I grew up on a farm. I had children. I taught school where every day was wrought with some kind of injury. There isn’t a week that goes by that someone doesn’t turn up on my front porch with a little bald bird or a cat with a giant abscess or something wrong with this here dog. I patch critters up. Sometimes I’m better at it than others and sometimes I know I am lying to the kid with the little bird because I know it is too little to save. Sometimes I’m wrong and I end up hand feeding a batch of barn owls, knowing I know what to do. Before we were married, I used to stitch Mike up. Looking at his scars, I can tell that I was not as fearless as I pretended to be. Stitching up the person you love with nothing but a needle and some thread is harrowing work.
I know that 40% is a lot better than 30% if it is someone else. Or the lottery. Or Las Vegas.
For me and mine? I like numbers like 99%; phrases like “Oh, this is just a minor thingymabobbit” That was what I got when I had my rotator cuff fixed. Dr. Very Fine told me I’d be awake in time for my judge shows. Then the next thing I knew, I was home.

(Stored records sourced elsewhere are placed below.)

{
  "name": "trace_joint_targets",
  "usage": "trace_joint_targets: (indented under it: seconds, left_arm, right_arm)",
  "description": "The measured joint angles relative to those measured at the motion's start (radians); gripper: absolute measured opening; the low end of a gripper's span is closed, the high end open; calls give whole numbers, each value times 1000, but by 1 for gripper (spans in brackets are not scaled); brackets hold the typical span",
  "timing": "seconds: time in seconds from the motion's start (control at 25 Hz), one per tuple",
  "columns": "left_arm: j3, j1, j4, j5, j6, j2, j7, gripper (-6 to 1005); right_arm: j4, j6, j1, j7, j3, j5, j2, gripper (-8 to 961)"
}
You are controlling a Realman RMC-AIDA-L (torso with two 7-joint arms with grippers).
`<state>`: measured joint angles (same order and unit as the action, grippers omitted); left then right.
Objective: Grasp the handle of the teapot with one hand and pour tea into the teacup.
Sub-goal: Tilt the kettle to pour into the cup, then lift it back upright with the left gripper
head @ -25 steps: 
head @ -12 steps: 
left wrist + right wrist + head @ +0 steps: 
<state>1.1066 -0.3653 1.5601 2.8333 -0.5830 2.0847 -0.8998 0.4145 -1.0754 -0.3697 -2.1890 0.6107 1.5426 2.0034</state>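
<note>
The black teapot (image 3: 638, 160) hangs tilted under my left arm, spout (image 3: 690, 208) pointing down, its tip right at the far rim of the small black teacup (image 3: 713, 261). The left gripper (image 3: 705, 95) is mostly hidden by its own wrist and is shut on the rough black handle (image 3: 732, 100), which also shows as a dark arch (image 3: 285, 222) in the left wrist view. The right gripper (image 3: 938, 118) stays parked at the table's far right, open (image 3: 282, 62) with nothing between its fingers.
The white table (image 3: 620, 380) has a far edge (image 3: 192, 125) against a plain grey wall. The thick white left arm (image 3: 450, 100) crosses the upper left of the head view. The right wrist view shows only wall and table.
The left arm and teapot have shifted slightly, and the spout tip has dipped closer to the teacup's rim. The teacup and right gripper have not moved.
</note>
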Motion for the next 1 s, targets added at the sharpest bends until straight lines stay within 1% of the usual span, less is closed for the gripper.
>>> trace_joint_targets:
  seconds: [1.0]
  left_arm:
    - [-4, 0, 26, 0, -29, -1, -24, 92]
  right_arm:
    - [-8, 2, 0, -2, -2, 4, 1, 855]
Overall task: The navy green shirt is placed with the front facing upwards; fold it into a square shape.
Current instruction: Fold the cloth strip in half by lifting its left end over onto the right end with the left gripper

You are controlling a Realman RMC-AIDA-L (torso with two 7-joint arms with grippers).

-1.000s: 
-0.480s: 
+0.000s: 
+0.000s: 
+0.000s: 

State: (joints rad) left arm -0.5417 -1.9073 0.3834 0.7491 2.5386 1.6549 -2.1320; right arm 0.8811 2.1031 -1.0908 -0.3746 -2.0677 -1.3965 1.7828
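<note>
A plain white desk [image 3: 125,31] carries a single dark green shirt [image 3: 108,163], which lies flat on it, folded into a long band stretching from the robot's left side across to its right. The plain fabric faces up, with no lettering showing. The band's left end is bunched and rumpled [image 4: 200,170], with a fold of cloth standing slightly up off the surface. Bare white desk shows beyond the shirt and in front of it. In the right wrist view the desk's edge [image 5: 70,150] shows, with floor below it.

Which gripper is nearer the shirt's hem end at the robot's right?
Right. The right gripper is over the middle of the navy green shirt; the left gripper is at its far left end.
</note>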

THAT’S WHAT I WANT OUT OF LIFE. I want all of it. I do not want some loser odds because that is for someone else. That is for some gangbanger or some junkie. God did not give me these blue eyes to cry with.
We left the hospital at midnight. It is 0500 right now. He is still alive. I’m keeping my money in my pocket just in case because I can think of nothing worse than waiting on the riverbank with nothing to pay the boatman.